The tracking switch, formerly often referred to as the cookie switch,
is one of the essentials in e-commerce. TL;DR: A switch controls
Tags & scripts based on a user’s origin.
In the background, the structure is much more complex: The basic construct
The basic construct is usually a tag manager – i.e. a container with the help of which
scripts and codes relatively uncomplicated on the individual pages of a website.
website. In contrast to hard coding, scripts can be placed on many pages simultaneously in a single step. Triggers and exceptions can be used to determine exactly where a script is loaded and where it is not. The more data layer variables are included, the more specific tags can be implemented.
To turn this into a switch, the origin of the user is integrated as an additional trigger. This opens up the possibility of having certain scripts played only if a user had a very specific point of contact.
Why does this matter?
A customer can’t buy anything in any online store if he doesn’t even know that it exists. Whether new or existing customer – everyone became aware of the online store in one way or another. Not infrequently, this contact takes place via advertising, and advertising costs money. Accordingly, it is indispensable to check and optimize the success of advertising measures in terms of their cost-benefit factor. To do this, I need to know which paid advertising contact led to the customer’s final purchase.
This is where the aforementioned origin trigger comes into play: the tracking script that matches the customer’s last contact is always executed. In this way, it is recorded exactly which advertising campaign generated the purchase, while all other advertising trackers remain on the sidelines.
There are different logics according to which the final channel is defined. Currently, the most widespread method is “last-cookie-wins”. Means as much as: The last channel involved immediately before the purchase is attributed the sale. The opposite of this would be “first-cookie wins” – in this case, the salestracker of the very first point of contact is played out. Increasingly, online retailers are choosing to implement a so-called “basket freeze” within the switch. This logic is a hybrid form of both previously mentioned variants: It applies “last-cookie-wins” until the customer has added an item to the shopping cart. After that, the strategy changes to “first-cookie-wins”. This freezes the channel in the switch that led to the shopping cart being filled and then attributes the order to it.

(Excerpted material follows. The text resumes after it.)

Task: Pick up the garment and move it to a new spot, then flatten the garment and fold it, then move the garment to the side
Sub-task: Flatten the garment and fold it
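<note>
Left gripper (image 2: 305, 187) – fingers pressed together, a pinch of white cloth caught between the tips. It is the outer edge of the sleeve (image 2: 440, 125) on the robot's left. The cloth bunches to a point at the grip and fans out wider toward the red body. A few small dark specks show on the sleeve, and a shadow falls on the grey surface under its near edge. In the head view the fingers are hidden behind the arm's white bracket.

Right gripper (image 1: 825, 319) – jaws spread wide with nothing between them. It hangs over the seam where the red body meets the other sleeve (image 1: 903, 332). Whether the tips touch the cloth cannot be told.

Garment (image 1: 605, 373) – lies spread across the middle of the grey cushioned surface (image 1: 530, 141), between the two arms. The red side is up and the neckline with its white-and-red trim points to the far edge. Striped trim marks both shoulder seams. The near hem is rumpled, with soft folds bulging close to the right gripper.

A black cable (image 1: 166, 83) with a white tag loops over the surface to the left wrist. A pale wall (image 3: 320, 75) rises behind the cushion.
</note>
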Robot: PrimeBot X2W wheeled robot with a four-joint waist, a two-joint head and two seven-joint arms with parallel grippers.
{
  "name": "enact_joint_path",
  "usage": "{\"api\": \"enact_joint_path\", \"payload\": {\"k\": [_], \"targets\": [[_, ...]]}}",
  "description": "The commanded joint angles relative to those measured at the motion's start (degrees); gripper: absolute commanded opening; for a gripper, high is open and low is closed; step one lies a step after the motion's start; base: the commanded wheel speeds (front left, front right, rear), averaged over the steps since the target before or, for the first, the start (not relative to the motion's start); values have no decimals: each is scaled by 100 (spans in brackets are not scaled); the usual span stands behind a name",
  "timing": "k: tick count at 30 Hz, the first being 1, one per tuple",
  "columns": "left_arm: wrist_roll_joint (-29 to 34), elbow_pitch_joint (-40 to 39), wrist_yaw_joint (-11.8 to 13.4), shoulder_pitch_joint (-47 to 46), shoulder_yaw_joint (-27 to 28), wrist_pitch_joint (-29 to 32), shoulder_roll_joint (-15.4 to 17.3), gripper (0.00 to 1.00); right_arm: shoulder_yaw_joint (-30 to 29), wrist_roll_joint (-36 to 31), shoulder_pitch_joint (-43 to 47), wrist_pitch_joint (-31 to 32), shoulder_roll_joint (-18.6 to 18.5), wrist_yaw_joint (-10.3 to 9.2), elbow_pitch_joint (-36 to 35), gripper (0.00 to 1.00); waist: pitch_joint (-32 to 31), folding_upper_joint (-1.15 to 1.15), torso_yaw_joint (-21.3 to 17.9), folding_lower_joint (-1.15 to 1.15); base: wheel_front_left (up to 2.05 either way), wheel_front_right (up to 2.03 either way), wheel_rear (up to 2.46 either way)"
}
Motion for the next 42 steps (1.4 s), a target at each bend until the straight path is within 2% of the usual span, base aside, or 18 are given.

Customer-journey and attribution
In most cases, a user has more than one touchpoint with an online store. Each of these touchpoints has an influence on the potential conclusion of a purchase. It does not matter whether they are paid or unpaid contacts. Since we determine the origin of users for the functionality of the switch, the logical extension is to also record the journey. Analyzing the customer journey then allows us to attribute value to all touchpoints. This means that we attribute proportionate importance to the individual touch points that contributed to the conclusion of the purchase. The logic of the evaluation must be adapted to the retailer’s marketing strategy. For example, if there are a lot of touch points in the customer journey, a bathtub model is a good solution. Here, the first and last touchpoints are given a high share, while everything in between has to share the rest. If the marketing mix is rather thinly spread, it makes more sense, for example, to set half of each of the first and last touchpoints in the evaluations. Everything in between is not taken into account here. It is important that the analysis of the customer journey is used for the internal evaluation of the individual marketing channels. The respective salt trackers of the marketing campaign should still be played out independently of this on the basis of the previously defined cookie logic.
The effects of the Consent on the switch
In recent years, the requirements for data protection have increased rapidly. In this context, tools for consent management have also made their way into e-commerce. The consideration of user consent has a direct impact on the functionality of the switch as well as on the attributed evaluation of the customer journey.
Unless the user consents, the switch is not allowed to mark the user’s touchpoints, nor is it allowed to play out third-party tracking scripts. This means: the user’s revenue cannot be statistically considered in any channel and no origin-based tracking script can be triggered.
At the moment, there are no reliable numbers about how high the rate of Consent Refusers really is. Nevertheless, it is important to think about how to deal with the expected statistical gaps at an early stage. It is more likely that further restrictions will be added here, which will require alternative technical solutions for tracking and tag management in the medium term.